On the multi side as a former Freddie employee in underwriting and now a Freddie/Fannie originator, 3 years IO tells me it's likely a 10 year deal or longer. 3 years is typical, on 7 year paper it will tap out at 2 years (there are refinance test restrictions, etc...). The former details assume a high leverage loan (75/80% LTV). Most syndicators will use IO to boost returns, it is typical in the larger deal space. Full-term IO opens up at 70% LTV, but with COVID now about 65% LTV. Prepay penalty is what you should be focused on with a 5 year refi on a 10 year term. If the GP is using a 12 year term to boost a 3 year IO period, the prepay could be ugly if YM or STD DEF, depending on rates, which we cant forecast 5 years from now.

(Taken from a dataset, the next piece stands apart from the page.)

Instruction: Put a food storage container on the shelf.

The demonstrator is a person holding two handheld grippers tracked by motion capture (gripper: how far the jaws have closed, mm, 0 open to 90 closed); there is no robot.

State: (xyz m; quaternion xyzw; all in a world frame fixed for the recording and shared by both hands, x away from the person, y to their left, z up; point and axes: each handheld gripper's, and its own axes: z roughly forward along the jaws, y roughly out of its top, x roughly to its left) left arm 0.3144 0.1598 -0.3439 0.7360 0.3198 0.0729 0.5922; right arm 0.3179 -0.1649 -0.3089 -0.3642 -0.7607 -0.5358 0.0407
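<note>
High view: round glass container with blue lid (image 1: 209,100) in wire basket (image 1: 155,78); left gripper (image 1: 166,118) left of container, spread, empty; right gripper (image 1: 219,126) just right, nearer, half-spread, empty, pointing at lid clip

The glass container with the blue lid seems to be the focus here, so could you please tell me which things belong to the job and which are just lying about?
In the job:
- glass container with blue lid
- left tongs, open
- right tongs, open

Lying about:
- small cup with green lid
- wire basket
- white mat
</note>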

If a 5 year exit is the plan, you should consider floating rate paper, the exit is 1% (assuming Fannie/Freddie). Most don't go with floating rate paper because A) most dont understand it and B) they dont want unconformatable conversations with equity when the rates change but...you buy a cap and the cost of the cap plus the 1% exit can be less than the YM/STD DEF..no one is a fortune teller but most planned refis will embrace the floating rate deal if a 10 year term with 3 years of IO and refi out on month 37 (once IO ends) then recast the IO period with a new 10 year term and 3 years of IO. 

In short, embrace the 3 years of IO, learn to love it...I know the returns will.